Producers looking at custom exempt meat businesses

custom exempt

Many Montana producers want to start a meat business, including selling animals directly to neighbors and known customers in their area.

Several communities in Montana are trying to start meat processing plants.

“They are looking into feasibility studies for either renovating an older plant or investing in a new plant, and these are homegrown community-based investigations,” said Thomas Bass, Montana State University Extension livestock environment associate specialist. “Many producers are also looking at starting custom exempt meat businesses in Montana.”

Bass explained what the custom exempt process was.

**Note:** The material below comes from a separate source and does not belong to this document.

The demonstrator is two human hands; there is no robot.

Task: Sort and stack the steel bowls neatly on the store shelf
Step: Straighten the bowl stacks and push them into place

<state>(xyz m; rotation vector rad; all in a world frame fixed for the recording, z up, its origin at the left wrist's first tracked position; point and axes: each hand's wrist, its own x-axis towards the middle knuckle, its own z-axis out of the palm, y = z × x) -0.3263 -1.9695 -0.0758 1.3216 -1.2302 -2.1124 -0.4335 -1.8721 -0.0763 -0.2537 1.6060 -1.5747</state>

Under custom exempt, a farmer/rancher could sell a dedicated animal on the hoof to a customer, which would bypass inspected retail animals.

“You are selling a portion or the whole animal to a customer, and they pay for third-party processing at a custom exempt plant,” he said.

Bass said it was a common scenario across rural areas, because the custom exempt plants process not only livestock for customers buying from a rancher, but may also process game animals for them.

“A processing professional at a custom exempt plant is only doing custom exempt processing of livestock or seasonal processing of game animals, like deer,” he said. “A plant can do both custom exempt and regular for-retail processing, but the inspector must be present on the slaughter days. They will inspect other aspects for processing, as well, for animals and meat destined for retail sales.

For example, ranchers may hold back steers, open cows or culls, and neighbors or family members can buy the animal, or buy a 4-H animal at the county fair.

“The animal goes to the processor, and the buyer tells the processor how they want the animal cut up. A customer then pays two different people, the rancher or 4-H'er and the custom exempt processor,” Bass said. “The meat is packaged or wrapped in butcher paper, packaged as a value-added product for a pre-identified consumer, and stamped ‘not for retail sale.’ During slaughter and processing, no inspector is present, so the finished meat cannot go to a grocery store, or other retail outlet.”

The whole idea behind custom exempt is that there is a pre-identified consumer who bought the animal.

A local butcher shop may also buy carcasses or primal cuts from an inspected supply chain partner and complete additional processing under a county sanitarian’s inspection to sell retail products from the butcher shop or to local restaurants and other retail markets such as schools.

A federally-inspected plant has a federal inspector on site. That meat can go anywhere.

“Montana also has a state program and a Montana Department of Livestock inspector is on site at a plant. That meat can also go to retail stores and restaurants, but it cannot go across state lines,” Bass concluded.